I didn't see all of the early discussion.  Once timeouts become negative
(but changed to 1 by callout_reset_on), they might remain that way for
a long time until LBOLT and/or `next' overflow again, and this would
waste time at best.  If their types are significantly different (say
long for next and int for LBOLT, where long happens to be 64 bits and
int happens to be 32 bits), then only 1 of them will overflow and it
will never catch up with the other.  Similar problems with network
sequence numbers are rendered mostly harmless by making all values
wrap at the same point, but similar bugs result if the "next" number
is actually before the "current" number or only 1 of the types is
bogusly casted or if a difference is assigned to a mismatched type...

> Affected are (what I have seen so far, in
> sys/cddl/contrib/opensolaris/uts/common/fs/zfs/):
> arc.c: arc_access(), arc_reclaim_thread(), l2arc_write_interval(),
> l2arc_feed_thread()
> dmu_zfetch.c: dmu_zfetch_dofetch(), dmu_zfetch_stream_reclaim()
> zil.c: zil_replay()
>
> In userland we have some clock_t in:
> lib/libzpool/common/kernel.c
>
> DÅˆa 31.01.2011 06:25, Bruce Evans wrote / napÃsal(a):
>> On Mon, 31 Jan 2011, Martin Matuska wrote:
>>
>>> I have re-checked OpenSolaris, and discovered that long is a int32_t.
>>>
>>> I agree, we should go for int64_t in our case.
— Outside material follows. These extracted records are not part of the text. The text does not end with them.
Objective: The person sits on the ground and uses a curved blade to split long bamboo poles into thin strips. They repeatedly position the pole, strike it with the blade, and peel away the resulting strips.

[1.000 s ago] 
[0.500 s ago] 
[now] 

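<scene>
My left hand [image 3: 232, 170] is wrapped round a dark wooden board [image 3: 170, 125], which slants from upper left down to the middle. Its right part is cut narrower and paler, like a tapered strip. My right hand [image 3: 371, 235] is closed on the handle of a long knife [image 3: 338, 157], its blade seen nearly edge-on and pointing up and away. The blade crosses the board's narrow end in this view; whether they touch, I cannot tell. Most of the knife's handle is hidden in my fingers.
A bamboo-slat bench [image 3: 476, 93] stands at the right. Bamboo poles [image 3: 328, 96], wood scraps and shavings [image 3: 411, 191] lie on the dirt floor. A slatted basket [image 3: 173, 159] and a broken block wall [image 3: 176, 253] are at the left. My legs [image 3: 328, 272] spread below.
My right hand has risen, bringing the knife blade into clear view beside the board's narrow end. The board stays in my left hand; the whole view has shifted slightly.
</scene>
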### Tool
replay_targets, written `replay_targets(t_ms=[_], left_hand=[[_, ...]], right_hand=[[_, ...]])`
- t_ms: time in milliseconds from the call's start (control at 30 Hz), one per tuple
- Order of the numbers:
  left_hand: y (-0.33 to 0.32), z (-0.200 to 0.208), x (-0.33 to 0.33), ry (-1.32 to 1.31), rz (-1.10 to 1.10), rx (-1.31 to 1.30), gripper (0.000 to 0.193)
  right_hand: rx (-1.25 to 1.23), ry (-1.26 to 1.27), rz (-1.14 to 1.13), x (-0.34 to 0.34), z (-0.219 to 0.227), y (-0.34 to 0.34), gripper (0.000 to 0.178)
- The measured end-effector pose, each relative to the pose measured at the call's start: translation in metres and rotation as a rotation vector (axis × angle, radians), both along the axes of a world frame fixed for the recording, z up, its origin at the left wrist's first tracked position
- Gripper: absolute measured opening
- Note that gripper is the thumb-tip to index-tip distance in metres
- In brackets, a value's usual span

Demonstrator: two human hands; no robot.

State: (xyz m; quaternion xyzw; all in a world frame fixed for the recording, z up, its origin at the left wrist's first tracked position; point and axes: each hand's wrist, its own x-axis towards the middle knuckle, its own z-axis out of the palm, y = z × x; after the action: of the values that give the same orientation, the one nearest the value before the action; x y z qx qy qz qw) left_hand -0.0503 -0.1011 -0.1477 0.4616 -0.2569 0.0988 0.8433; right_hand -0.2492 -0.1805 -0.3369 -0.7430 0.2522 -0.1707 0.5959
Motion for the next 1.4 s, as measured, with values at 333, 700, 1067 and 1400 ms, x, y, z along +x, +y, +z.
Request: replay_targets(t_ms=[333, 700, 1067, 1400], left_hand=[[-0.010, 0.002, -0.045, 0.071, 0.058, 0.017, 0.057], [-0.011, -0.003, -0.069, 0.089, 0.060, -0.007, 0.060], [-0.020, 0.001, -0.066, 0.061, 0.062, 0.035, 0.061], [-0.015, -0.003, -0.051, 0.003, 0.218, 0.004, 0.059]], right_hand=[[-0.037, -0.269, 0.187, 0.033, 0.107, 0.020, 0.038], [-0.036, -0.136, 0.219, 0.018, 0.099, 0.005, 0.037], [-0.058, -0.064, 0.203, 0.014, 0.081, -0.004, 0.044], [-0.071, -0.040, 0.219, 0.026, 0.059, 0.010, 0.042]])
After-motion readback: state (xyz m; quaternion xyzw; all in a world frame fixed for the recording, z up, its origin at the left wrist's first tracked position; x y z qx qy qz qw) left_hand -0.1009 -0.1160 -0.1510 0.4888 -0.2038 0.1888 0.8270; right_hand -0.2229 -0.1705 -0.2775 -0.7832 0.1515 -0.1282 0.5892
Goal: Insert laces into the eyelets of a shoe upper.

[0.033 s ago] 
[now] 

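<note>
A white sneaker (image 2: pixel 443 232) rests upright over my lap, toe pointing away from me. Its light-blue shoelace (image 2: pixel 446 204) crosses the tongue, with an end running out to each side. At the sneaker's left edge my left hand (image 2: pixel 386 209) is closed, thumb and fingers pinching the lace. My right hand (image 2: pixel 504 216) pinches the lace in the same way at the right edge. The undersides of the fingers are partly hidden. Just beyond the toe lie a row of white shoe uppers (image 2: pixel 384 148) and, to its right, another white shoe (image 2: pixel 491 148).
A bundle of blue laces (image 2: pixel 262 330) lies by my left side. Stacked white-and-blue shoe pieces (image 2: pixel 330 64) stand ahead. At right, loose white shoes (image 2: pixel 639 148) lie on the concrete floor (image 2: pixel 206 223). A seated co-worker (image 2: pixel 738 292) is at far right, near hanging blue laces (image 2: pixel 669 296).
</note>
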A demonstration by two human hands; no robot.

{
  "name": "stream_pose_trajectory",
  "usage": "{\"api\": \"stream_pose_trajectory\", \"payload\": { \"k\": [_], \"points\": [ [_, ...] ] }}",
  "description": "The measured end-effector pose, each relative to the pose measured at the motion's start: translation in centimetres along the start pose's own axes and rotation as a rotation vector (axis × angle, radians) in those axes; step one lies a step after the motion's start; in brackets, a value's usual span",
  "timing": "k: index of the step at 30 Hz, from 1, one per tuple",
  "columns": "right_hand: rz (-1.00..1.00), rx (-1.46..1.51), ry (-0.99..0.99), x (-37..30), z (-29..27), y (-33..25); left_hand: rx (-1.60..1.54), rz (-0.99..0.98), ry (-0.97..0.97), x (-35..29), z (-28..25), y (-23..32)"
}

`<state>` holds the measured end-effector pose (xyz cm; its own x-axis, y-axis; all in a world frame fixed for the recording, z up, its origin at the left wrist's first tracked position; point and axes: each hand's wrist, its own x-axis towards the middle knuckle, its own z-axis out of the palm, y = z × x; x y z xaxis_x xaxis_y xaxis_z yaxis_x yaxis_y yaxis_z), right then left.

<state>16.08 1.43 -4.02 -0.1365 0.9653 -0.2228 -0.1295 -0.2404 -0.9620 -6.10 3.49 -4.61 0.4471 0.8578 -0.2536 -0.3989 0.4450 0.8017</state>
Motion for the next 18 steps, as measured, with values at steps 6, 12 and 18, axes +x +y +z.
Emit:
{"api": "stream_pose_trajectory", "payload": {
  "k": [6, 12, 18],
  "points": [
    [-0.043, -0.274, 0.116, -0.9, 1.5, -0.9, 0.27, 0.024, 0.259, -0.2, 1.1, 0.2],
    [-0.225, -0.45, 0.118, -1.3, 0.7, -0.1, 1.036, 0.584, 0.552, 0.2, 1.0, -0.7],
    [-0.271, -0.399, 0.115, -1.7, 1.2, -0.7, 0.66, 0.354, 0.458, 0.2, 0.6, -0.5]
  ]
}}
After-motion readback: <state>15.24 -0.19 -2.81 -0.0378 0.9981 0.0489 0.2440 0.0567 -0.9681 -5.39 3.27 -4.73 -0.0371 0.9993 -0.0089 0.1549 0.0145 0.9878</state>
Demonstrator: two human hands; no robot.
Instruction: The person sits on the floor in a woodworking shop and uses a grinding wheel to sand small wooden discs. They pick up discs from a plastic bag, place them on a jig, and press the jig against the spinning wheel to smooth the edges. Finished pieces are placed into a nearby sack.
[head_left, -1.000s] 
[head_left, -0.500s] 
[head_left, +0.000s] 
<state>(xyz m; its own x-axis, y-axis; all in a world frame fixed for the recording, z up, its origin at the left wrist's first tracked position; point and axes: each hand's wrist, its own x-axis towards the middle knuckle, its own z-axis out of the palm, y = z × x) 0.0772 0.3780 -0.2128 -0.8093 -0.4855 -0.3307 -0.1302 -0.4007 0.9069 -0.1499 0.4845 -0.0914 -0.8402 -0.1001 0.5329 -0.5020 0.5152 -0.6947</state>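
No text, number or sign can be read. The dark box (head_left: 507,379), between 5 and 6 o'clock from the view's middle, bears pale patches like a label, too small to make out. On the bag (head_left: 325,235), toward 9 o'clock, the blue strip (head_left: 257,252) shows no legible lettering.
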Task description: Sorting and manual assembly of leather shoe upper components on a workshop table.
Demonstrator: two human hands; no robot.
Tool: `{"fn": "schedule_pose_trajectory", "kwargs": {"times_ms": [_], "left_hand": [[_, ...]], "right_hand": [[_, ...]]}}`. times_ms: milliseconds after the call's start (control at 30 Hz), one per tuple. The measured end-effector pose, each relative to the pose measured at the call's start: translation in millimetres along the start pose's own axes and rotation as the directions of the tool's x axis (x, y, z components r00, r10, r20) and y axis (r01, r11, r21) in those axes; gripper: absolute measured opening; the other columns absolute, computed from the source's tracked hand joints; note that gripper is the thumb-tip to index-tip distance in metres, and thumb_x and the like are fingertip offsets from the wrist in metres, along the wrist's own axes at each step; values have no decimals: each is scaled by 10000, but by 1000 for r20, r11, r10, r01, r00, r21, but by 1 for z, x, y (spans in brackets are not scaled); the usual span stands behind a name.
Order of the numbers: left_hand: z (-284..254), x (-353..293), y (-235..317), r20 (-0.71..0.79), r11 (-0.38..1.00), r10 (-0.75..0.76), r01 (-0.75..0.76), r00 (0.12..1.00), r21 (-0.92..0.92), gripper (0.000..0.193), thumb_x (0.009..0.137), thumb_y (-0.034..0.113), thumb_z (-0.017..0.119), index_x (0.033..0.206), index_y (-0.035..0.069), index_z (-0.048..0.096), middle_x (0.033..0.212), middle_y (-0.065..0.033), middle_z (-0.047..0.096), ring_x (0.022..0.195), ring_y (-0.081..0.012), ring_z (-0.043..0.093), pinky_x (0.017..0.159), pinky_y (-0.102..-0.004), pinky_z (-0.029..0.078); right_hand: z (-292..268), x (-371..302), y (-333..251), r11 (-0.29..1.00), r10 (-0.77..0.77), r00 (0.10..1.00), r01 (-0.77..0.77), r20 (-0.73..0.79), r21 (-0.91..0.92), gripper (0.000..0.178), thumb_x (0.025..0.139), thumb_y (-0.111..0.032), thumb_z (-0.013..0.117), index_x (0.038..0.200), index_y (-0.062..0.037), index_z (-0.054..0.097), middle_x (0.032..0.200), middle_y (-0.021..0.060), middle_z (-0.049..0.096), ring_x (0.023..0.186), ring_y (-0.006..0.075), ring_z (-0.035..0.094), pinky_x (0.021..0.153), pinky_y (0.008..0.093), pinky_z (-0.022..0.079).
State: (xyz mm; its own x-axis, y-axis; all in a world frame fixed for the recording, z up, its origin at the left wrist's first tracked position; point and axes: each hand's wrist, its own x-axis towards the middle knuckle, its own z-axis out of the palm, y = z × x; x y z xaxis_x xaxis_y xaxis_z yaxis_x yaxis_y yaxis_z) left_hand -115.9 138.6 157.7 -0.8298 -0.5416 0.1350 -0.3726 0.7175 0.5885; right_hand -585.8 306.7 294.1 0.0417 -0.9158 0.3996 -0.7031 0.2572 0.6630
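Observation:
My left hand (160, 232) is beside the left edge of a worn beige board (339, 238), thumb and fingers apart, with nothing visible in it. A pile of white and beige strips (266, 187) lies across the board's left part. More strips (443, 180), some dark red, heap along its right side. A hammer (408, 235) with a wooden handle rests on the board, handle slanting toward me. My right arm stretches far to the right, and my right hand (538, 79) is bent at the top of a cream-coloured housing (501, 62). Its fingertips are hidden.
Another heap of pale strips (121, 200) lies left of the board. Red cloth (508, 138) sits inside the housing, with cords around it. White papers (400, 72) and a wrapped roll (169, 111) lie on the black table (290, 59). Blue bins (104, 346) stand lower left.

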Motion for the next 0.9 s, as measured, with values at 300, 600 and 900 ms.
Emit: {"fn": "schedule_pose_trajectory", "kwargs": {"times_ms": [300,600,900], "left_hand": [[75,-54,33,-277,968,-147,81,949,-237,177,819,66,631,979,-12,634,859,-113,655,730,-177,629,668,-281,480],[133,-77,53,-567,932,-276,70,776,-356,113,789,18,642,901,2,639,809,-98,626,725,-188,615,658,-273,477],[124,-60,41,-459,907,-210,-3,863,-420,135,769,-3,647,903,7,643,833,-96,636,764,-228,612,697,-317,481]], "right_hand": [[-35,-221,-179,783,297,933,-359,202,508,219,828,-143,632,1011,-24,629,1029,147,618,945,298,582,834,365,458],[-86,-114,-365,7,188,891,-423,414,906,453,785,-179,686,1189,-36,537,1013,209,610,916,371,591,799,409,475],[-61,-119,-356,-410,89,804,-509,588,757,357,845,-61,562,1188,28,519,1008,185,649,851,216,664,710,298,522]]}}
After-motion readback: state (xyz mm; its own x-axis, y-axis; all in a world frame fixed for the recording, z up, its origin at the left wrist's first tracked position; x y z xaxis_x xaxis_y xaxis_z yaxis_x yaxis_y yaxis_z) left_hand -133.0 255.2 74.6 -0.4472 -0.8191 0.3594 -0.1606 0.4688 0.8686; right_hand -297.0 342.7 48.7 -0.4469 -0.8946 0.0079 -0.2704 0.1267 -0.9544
If there are no pointers in sight, then you can probably just use
int64_t for LBOLT.  The type of `next', and overflows on implicit
conversion of `next - LBOLT' to int by the prototype should still be
checked.  I think bugs in these are relatively harmless -- provided
neither `next' or LBOLT overflows, their difference will usually be
relatively small and positive, and glitches when it is negative will
be handled by callout_reset_on() changing it to 1.  Only cases where
the overflow gives a large positive value (24 days is possible) wouldn't
be harmless.  Another harmless case would be if sign extension bugs
and/or type bugs give a value near -1U, as happens in many overflow
cases.  -1U overflows again in the conversion in the prototype and
becomes -1 on 2's complement machines, and then 1 in callout_reset_on().

Bruce